Открывал невольникам эдем
И клеймил неправедную власть.
Утверждал, что нет небесных чар
В четверице изначальных сил,
Что, смеясь, вселенную гончар
Из непрочной глины сотворил.
И хотя по-прежнему закон
Лживым был, и был бессильным раб,
Был я редким счастьем награжден,
Что мой голос нежен и не слаб.
Помню вечер. Терпкое тепло
Оседало. Дольний мир погас.
И до слуха моего дошло:
Некий царь идёт войной на нас.
Облик ветра на его стреле.
Брызжет смертью сабли рукоять.
Мало знаков чисел на земле,
Чтоб его дружины сосчитать.
Помню битву горожан с ордой.
Щебнем стали храмы, ливнем – кровь.
Стала дочь моя совсем седой,
Мать моя ребенком стала вновь.
И вошёл в мой город властелин,
И рассёк мой город лезвием,
И разбился глиняный кувшин
В глинобитном домике моём.
И потомки тех, кто пал в борьбе,
Превратились в диких пастухов,
И поёт кочевник на арбе
Странные куски моих стихов.
Непонятны древние слова,
Что курганы в поле вековом,
Но в сознанье теплится едва
Память о величии былом.
Вот он возвращается домой.
Рядом с буйволом бредёт жена.
От земли отделена каймой
Близкая, степная вышина.
Запрокинув голову, поёт,
Полусонно смотрит в синеву,
И не знает сам, что создаёт
Смутный мир, в котором я живу.
Ноябрь 1941. Ленинград

На свежем корчевье

Равнодушье к печатным страницам
И вражда к рупорам.
Сколько дней маршируем по бабьим станицам!
Жадный смех по ночам и тоска по утрам.
День проходит за днем, как в тумане.
Немец в небе гудит.
Так до самой Тамани, до самой Тамани,
А земля, как назло, неустанно родит.
Я впервые почувствовал муку
Краснозвёздных крестьян.
Близко-близко хлеба, протяни только руку
Но колосья бесплотны как сон, как дурман.
Веет зной в запылённые лики,
Костенеет язык.
Не томится один лишь пастух полудикий,
В шароварах цветных узкоглазый калмык.
Дремлет в роще, на свежем корчевье.
Мысли?

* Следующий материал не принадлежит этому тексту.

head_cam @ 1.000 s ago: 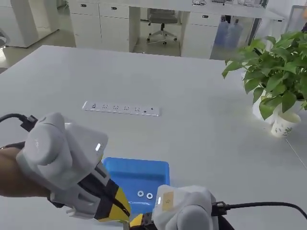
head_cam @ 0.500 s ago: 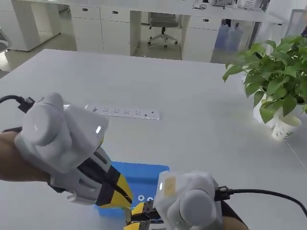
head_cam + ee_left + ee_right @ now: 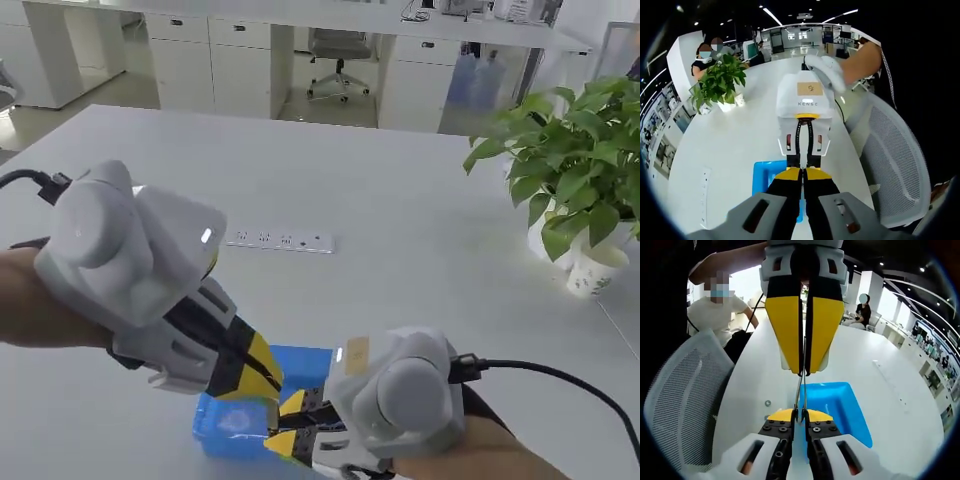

Мысли мертвы.
Что чужбина ему? Ведь земля – для кочевья,
Всюду родина, было б немного травы.
1942

Казачка

Сверкает крыша школы, как наждак.
Облиты месяцем арбузы в травке.
Подобно самолёту при заправке,
Дрожит большими крыльями ветряк.
Шитьё отбросив (на столе – булавки),
То в зеркало глядит, то в полумрак.
Далёко, под Воронежем, казак.
Убит или в больнице на поправке?
Давно нет писем. Комиссар, чудак,
Бормочет что-то о плохой доставке.
Он пристаёт – и неумело так.
Вошла свекровь. Её глаза – пиявки.
О, помоги же, месяц в небесах,
Любить, забыться, изойти в слезах!
1942

Приметы

На заре предо мной
На дороге степной
Странный камень возник:
Одинокий старик,
Он похож на судьбу,
Он с очками на лбу.
Хорошая ль это примета
В такое ужасное лето?
Камень жёлт и щербат.
Я кладу автомат.
Мотылёк голубой
На крючок спусковой
Посмотрел, прилетел
И назад улетел.
Хорошая ль это примета
В такое ужасное лето?
Август 1942. Салъск

Странники

Горе нам, так жили мы в неволе!
С рыбой мы сравнялись по здоровью,
С дохлой рыбой в обмелевшем Ниле.
Кровью мы рыдали, чёрной кровью,
Чёрной кровью воду отравили.
Горе нам, так жили мы в Египте!
Из воды, отравленной слезами,
Появился названный Моисеем
Человек с железными глазами.
Был он львом, и голубем, и змеем.
Вот в пустыне мы блуждаем сорок
Лет. И вот небесный свод задымлен
Сорок лет. Но даже тот, кто зорок,
Не глядит на землю филистимлян.
Ибо, идучи путём пустынным,
Научились мы другим желаньям,
Львиным рыкам, шёпотам змеиным,
Голубиным жарким воркованьям.
Научились вольности беспечной,
Дикому теплу верблюжьей шеи…
Но уже встают во тьме конечной
Будущие башни Иудеи.
Горе нам, не будет больше странствий!
1942

Беседа

– Сладок был её голос и нежен был смех.
Не она ли была мой губительный грех?
– Эта нежная сладость ей Мною дана,
Не она твой губительный грех, не она.